There is material below. Print exactly the lines starting at the line with "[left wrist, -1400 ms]" and ending at the line with "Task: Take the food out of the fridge", ends included, and no others.
☆ ☆ ☆ ☆
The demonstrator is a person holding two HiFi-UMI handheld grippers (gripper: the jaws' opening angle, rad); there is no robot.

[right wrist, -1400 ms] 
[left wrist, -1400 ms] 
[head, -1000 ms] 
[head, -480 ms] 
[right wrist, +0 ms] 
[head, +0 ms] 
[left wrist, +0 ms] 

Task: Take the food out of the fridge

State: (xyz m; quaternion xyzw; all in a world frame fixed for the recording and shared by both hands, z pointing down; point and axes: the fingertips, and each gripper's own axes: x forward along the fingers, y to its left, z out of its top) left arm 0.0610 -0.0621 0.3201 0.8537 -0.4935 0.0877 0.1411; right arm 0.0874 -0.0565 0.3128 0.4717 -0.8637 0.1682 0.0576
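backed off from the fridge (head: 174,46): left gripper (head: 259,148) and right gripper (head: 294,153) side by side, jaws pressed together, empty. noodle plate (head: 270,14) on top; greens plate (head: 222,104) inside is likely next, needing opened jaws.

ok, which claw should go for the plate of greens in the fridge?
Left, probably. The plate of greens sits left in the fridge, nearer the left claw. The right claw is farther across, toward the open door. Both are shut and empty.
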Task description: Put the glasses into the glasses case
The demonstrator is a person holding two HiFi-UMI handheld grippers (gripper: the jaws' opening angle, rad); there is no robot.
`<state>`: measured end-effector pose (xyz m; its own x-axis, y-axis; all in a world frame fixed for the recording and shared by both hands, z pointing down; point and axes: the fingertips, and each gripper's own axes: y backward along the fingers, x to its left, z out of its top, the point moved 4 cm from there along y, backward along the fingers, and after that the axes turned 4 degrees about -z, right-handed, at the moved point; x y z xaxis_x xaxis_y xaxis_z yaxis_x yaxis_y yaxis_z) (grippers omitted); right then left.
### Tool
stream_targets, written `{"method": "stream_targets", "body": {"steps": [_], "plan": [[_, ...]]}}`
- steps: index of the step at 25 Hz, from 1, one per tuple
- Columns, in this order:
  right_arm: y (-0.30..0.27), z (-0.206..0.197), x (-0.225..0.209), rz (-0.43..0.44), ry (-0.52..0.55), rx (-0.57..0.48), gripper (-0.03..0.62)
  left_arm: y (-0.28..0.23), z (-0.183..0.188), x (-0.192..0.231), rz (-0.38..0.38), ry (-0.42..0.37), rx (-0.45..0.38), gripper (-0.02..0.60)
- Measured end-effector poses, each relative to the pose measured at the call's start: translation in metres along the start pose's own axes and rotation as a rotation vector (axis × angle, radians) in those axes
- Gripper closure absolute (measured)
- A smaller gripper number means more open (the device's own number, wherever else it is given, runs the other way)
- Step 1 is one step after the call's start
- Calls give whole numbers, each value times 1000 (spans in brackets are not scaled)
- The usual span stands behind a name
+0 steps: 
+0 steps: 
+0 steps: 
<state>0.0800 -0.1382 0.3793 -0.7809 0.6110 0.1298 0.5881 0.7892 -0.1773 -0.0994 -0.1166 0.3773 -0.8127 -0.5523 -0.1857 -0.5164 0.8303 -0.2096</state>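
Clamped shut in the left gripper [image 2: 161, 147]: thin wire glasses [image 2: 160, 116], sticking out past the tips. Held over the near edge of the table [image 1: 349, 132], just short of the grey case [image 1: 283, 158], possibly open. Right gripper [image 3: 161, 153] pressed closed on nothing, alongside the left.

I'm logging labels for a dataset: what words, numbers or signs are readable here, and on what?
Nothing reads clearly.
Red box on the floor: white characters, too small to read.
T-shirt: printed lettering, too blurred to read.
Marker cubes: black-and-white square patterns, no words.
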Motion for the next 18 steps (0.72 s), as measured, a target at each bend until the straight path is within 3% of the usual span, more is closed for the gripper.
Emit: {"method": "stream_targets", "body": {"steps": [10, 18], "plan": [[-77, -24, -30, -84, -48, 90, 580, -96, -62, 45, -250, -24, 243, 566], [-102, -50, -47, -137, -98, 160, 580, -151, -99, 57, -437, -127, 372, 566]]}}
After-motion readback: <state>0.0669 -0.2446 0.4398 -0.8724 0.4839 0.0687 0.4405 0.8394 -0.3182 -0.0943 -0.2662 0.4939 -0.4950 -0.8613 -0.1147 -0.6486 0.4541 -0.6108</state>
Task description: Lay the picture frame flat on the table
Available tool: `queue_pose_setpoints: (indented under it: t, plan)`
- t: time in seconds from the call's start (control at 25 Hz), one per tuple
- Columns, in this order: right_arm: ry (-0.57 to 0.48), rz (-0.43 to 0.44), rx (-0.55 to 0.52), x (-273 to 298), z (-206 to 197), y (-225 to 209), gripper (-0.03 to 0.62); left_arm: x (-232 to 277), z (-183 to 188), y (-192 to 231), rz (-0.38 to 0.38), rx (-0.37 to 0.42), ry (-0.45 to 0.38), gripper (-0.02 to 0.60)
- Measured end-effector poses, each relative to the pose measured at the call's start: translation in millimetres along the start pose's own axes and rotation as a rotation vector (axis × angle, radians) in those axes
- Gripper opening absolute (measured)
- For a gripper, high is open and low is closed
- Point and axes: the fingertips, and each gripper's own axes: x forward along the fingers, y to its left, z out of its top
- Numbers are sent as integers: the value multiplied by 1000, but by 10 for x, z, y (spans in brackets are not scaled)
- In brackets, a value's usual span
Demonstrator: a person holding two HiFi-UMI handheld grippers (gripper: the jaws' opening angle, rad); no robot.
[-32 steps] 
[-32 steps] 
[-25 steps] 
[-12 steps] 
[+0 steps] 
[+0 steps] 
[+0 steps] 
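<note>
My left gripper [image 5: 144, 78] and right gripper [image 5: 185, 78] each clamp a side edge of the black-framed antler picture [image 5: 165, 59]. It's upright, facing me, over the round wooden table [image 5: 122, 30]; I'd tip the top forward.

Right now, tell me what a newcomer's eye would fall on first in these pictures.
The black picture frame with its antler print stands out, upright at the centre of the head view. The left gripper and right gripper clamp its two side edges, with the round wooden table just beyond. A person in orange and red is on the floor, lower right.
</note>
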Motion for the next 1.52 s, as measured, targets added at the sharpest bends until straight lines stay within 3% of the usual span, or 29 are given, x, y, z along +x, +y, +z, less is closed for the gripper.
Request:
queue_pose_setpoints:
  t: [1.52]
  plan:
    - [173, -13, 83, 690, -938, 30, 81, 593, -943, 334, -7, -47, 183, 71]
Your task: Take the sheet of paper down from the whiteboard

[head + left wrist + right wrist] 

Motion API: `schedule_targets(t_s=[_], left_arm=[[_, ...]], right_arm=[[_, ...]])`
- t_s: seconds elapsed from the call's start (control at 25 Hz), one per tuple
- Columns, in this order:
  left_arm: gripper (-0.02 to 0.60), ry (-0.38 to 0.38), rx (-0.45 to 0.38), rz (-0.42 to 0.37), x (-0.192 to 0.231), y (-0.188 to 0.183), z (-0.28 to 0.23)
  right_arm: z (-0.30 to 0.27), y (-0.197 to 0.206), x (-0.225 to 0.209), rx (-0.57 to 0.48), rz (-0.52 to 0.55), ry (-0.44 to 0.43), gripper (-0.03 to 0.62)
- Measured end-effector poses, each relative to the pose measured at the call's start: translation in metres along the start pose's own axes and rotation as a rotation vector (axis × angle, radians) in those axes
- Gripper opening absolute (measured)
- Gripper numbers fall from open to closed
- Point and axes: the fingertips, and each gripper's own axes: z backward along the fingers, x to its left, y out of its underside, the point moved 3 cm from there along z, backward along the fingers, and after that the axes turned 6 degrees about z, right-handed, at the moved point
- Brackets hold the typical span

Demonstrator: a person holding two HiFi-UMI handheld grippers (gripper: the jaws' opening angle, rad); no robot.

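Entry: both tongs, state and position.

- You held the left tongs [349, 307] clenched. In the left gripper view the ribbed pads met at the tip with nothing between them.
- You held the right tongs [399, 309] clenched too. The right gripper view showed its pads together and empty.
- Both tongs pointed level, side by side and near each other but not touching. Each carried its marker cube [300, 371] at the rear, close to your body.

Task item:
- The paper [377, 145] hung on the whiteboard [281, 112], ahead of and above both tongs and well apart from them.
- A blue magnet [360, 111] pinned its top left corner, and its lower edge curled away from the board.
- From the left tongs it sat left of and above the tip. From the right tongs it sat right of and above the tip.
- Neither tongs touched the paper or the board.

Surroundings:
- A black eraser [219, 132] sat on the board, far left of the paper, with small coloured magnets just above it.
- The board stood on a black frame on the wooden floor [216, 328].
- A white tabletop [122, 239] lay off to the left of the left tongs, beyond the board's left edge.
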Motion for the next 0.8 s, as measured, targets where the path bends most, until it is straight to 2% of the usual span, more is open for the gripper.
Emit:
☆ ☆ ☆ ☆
FINISHED EXERCISE =>
[left wrist, -1400 ms] 
[head, -1000 ms] 
[head, -480 ms] 
[right wrist, +0 ms] 
[head, +0 ms] 
[left wrist, +0 ms] 

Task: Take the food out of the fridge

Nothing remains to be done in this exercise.